In the 19th century, opium use was legal in most places in the USA, unless
you were Chinese. I kid you not, Chinese immigrants and their communities
were singled out by laws in certain places (such as California) making opium
useage illegal for them, and only for them. I won't get into all the
subtleties of this particular form of racist legislation. Opium however
wasn't seen as medically dangerous at the time. Even heroin was a common
ingredient of "Patent medicines," and as some may recall cocaine was part of
the mix for the original Coca-cola recipe.

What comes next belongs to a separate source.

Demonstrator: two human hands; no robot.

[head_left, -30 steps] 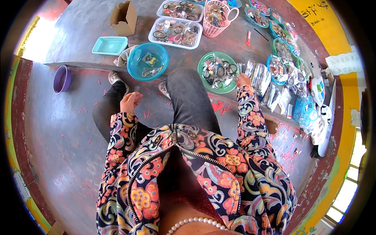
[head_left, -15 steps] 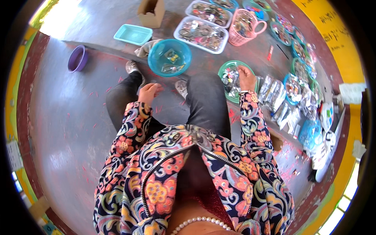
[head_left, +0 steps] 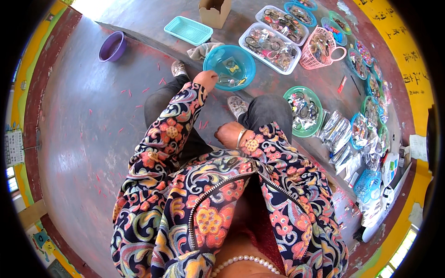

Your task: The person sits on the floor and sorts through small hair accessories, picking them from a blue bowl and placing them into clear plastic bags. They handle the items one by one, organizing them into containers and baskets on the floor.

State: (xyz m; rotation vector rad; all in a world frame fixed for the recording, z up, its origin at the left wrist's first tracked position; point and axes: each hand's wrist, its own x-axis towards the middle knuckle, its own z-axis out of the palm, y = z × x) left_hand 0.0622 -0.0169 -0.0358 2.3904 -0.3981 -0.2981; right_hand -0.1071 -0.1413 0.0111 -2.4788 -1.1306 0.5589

When medical knowledge changed, however, when it became clear just how
addictive and dangerous this stuff was, things were taken away from people
for the common good. That's pretty much exactly what happened.
The policy issue is quite different from the science issue--in that case
and in global warming today. But it can be responsible public policy to
take things away from people for the common good. Just as it can be
reasonably debated, whether or not a certain thing (money, submachine guns,
opium, cigars, transfatty acids, hand grenades, Hummers, child pornography,
Richard Dawkins' books) belongs in that category.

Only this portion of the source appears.